The FDA announced last week that it would close hearings on the potential risks of “subtherapeutic” antibiotic use in food animals. This announcement means the FDA will no longer pursue the withdrawal of the antibiotics penicillin and tetracycline from use in animal feed. Though some object to the policy change, FDA announcement actually comes at the recommendation of several leading animal scientists.
In the U.S., many livestock producers give their animals low-levels of antibiotics to prevent disease and promote growth. Some argue that this practice has led to increased antibiotic-resistant human diseases. When the FDA opened hearings on the issue in 1977, scientists lacked information on whether giving livestock antibiotics for “growth promotion” could lead to antibiotic-resistant bacterial infections in humans. Since then, animal scientists have shown that antibiotics can be used safely to promote growth and health in livestock.
According to the FDA notice, published in the Federal Register, “FDA’s thinking on this issue has evolved over the last three decades, and FDA now generally considers disease control and prevention claims to be judicious uses (in other words, therapeutic uses), especially when the drug is administered at the direction and under the oversight of a licensed veterinarian.”
This statement reflects the conclusions of many animal scientists working in animal agriculture and clinical research. In November 2011, after a scientific symposium on antibiotic use in animals, the National Institute for Animal Agriculture (NIAA) concluded that “estimated farm‐to‐fork risk from on‐farm antibiotic use is extremely low.”

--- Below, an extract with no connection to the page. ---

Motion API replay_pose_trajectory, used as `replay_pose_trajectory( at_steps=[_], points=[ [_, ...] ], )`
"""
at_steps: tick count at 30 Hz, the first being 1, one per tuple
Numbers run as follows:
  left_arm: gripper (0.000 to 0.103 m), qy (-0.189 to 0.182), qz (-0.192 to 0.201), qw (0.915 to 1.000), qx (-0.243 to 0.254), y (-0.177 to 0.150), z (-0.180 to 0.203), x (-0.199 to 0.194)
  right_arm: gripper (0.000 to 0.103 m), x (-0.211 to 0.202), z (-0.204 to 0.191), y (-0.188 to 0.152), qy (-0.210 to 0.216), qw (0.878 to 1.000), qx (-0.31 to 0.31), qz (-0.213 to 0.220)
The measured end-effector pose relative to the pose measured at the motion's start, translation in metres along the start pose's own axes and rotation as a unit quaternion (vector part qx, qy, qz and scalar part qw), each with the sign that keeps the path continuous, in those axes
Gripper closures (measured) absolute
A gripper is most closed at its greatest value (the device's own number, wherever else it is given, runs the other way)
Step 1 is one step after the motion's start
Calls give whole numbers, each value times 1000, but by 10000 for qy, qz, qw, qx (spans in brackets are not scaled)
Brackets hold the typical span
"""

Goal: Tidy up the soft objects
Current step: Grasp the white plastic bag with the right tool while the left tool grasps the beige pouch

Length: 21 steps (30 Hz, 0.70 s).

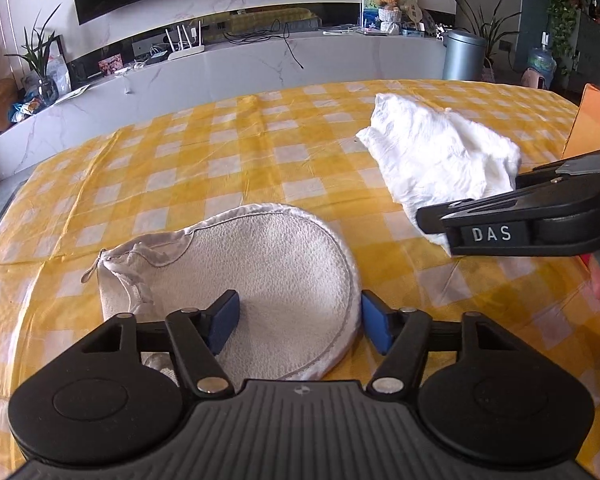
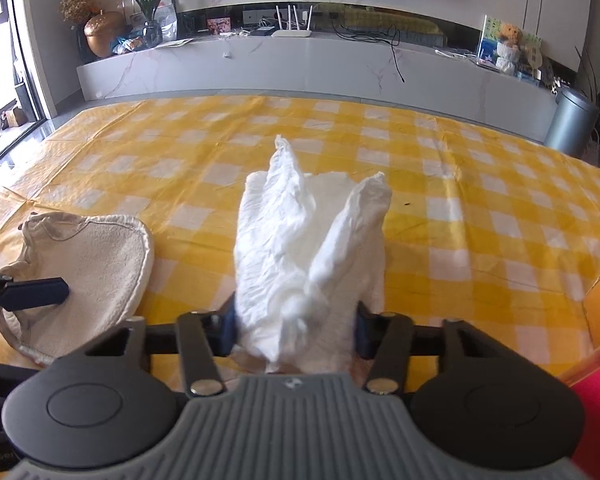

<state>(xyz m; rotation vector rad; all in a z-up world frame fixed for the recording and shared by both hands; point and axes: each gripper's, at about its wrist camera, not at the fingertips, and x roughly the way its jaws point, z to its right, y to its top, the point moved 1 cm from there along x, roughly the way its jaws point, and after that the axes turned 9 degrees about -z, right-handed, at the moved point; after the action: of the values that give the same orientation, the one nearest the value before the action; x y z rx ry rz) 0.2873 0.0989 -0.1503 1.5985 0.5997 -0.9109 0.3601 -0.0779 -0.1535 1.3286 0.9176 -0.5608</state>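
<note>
- The surface [image 1: 228, 152] is wide and is covered with a yellow and white checked cloth, a little creased. It is mostly bare apart from the two soft things, and something orange and red stands at its right edge.
- Behind it is a living room: a long pale marble-look cabinet [image 2: 300, 60] with a router, cables, plants and a small teddy bear, a dark screen on the wall above, and a grey bin at the far right.
- The round towelling mitt [image 1: 260, 280] lies flat on the near left part of the surface, with its open cuff to the left.
- The white crumpled cloth [image 2: 300, 248] lies to the right of the mitt, a little apart from it, with two folds standing up.
- The right gripper [image 2: 296, 328] has its blue pads on both sides of the near end of the white cloth and seems to press it, so I judge it holds the cloth.
- The left gripper [image 1: 298, 320] is wide open. One pad rests over the mitt, the other stands just beside its right rim, and it holds nothing.
- The step in hand seems to be to grasp both things. For the mitt, the left gripper should go lower so that the pads take the rim itself and not only the top layer. The white cloth should be lifted slowly, because loose folds can slip or drag.
</note>
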Motion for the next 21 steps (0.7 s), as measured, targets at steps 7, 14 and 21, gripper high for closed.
replay_pose_trajectory(
  at_steps=[7,14,21],
  points=[
    [71,236,46,9997,-69,0,-3,-3,82,-13,-9,-6,145,9996,-210,-134],
    [94,295,73,9995,-90,2,0,-26,83,-44,-18,-22,266,9986,-441,-112],
    [94,-88,242,9991,-342,-8,20,-90,83,-95,-14,-49,445,9980,-445,-70]
  ],
)
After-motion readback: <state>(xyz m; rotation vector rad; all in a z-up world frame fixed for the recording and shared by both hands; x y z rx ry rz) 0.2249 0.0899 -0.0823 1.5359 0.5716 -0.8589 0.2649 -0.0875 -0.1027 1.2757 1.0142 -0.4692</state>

Dr. Rodney Preston, a retired animal scientist and member of the Federation of Animal Science Societies’ Committee on Food Safety, agreed with the NIAA conclusion. Preston said risk of antibiotic use in animals leading to antibiotic-resistant human diseases is “minimal.”
Dr. Scott Hurd, former USDA Deputy Under Secretary for Food Safety and associate professor in veterinary diagnostics and production animal medicine at Iowa State University, called the FDA announcement “a good plan.” Hurd gave his opinion on the part of the FDA announcement calling for the livestock industry to begin “voluntary reforms.”
“What they’re really asking is for the pharmaceutical companies to remove the ‘growth promotant’ labels on their products,” said Hurd.